* [What you should do]:
Each line of the listing below that includes "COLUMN" must be copied.
* * *
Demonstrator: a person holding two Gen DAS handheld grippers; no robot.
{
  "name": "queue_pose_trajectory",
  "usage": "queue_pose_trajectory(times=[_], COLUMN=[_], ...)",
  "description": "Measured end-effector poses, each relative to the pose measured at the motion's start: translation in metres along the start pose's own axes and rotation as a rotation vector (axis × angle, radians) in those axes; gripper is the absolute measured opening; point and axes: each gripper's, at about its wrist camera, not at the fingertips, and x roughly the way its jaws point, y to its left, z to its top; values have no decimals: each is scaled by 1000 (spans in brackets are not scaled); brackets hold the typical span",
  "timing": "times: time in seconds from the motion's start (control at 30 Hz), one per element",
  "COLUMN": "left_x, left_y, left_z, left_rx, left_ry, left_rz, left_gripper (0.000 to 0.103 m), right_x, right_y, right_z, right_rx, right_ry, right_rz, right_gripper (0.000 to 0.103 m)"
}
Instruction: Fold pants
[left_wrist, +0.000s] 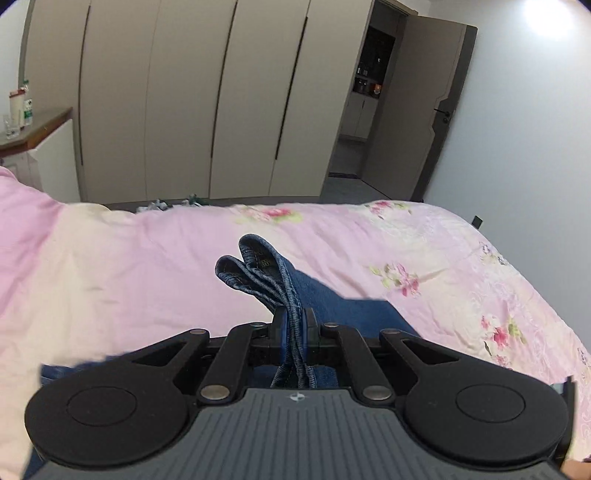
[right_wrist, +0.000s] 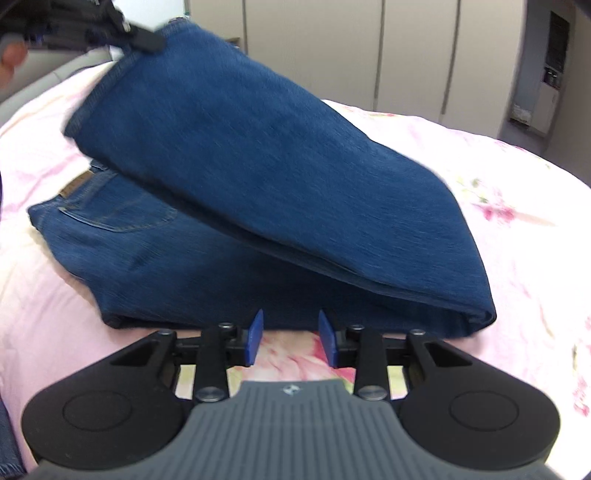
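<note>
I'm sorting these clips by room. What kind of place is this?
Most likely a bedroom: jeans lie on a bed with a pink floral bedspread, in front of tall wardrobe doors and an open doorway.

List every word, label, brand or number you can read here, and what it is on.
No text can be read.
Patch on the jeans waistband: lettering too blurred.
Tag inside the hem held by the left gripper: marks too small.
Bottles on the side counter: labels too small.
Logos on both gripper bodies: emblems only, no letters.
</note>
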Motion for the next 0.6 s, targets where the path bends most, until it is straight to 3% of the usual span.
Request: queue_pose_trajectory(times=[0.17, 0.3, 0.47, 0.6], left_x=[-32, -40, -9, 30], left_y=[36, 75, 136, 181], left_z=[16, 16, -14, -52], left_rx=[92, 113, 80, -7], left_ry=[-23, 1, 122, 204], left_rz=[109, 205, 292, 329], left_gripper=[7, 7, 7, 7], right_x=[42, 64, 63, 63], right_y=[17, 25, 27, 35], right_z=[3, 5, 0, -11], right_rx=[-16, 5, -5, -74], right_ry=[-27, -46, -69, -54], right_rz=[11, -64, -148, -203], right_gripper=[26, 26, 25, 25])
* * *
* [Finished exercise]:
  "usage": "queue_pose_trajectory(times=[_], COLUMN=[_], ...)",
  "COLUMN": "left_x, left_y, left_z, left_rx, left_ry, left_rz, left_gripper (0.000 to 0.103 m), right_x, right_y, right_z, right_rx, right_ry, right_rz, right_gripper (0.000 to 0.103 m)"

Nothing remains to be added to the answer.